La quantité d’antibiotique requise pour obtenir trois destructions log 10 des bactéries cultivées par EVPL est souvent significativement plus élevée que le MIC ou le MBEC calculé à partir d’essais in vitro standard. En plus de distinguer les différences entre les agents antimicrobiens, ce modèle peut mettre en évidence des changements de sensibilité à différents stades de croissance bactérienne et pour différents intervalles de dosage des antibiotiques. La tolérance croissante des biofilms de P.aeruginosa au meropenem à mesure qu’ils mûrissent est montrée ici.
La survie de S. aureus a été mesurée 4 et 24 heures après l’exposition à la flucloxacilline, ce qui a permis d’observer des différences dans la réduction du nombre de cellules bactériennes au fil du temps et entre les isolats. Les variations de la charge bactérienne augmentent souvent avec les temps de culture prolongés.
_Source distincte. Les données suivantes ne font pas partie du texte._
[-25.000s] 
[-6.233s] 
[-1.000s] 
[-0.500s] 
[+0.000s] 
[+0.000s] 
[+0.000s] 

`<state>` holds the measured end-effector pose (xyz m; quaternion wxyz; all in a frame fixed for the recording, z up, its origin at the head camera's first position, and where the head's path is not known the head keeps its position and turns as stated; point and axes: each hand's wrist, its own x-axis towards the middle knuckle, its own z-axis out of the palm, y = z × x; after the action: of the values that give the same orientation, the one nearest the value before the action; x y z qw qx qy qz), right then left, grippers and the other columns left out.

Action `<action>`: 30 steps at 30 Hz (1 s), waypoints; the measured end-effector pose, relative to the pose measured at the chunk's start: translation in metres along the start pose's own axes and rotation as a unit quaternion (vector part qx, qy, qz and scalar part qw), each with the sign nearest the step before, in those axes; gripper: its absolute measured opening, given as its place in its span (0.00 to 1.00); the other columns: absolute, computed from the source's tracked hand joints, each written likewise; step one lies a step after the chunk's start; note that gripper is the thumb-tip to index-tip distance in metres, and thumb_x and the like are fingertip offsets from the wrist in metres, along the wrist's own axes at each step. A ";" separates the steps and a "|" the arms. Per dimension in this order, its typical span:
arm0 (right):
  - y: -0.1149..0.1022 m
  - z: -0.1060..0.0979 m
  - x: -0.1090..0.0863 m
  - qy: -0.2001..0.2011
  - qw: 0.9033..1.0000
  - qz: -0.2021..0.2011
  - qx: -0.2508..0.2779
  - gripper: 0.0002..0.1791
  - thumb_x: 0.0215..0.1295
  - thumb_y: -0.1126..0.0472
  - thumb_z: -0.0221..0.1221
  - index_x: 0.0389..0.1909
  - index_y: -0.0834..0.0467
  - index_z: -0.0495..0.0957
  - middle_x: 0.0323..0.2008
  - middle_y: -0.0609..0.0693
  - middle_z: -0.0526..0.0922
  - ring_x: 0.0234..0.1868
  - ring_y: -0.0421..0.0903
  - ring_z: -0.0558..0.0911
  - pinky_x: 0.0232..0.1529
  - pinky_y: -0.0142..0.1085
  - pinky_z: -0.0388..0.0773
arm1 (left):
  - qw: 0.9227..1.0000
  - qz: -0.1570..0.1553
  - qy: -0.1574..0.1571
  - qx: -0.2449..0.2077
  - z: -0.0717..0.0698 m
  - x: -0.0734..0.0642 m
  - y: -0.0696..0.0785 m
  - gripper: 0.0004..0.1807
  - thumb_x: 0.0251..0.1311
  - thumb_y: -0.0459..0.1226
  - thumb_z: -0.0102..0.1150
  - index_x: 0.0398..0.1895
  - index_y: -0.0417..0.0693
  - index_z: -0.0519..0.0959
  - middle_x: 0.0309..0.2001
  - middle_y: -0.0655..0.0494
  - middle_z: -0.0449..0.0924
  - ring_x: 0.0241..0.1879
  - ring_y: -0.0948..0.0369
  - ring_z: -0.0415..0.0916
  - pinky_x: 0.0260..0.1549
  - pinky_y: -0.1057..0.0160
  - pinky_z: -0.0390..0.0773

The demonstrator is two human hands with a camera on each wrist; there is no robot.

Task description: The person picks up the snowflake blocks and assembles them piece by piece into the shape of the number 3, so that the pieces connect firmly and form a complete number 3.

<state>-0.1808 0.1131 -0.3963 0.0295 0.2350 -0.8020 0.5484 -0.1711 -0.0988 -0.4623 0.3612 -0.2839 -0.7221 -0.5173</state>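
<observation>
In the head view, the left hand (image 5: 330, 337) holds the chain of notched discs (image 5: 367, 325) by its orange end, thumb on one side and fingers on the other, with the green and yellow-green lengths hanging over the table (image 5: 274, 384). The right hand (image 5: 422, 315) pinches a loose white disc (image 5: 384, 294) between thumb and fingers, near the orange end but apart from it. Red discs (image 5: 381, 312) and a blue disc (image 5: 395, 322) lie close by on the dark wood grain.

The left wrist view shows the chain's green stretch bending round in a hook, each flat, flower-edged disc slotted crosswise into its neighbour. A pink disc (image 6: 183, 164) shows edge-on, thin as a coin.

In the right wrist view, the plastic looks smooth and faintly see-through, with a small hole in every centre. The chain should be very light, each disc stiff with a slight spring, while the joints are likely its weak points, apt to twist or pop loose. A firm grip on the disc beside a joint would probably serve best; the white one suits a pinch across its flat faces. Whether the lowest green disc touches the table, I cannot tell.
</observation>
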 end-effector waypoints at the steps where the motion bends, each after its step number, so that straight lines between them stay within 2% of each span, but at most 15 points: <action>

Ceci peut être vu dans le contrôle non traité suivant le développement de biofilm de 48 heures et une exposition supplémentaire de 24 heures pour tenir compte de l’intervalle de dosage antibiotique.
Il est crucial de maintenir une excellente technique stérile tout au long de la dissection, nous vous recommandons donc de faire la dissection dans un laboratoire ou dans une zone de votre laboratoire que vous n’utilisez jamais pour le travail de microbiologie. Nous avons récemment utilisé le modèle pour explorer l’entrée de la colistine dans le biofilm, et le modèle a un bon potentiel d’utilisation dans la recherche pour améliorer l’administration de médicaments dans les biofilms.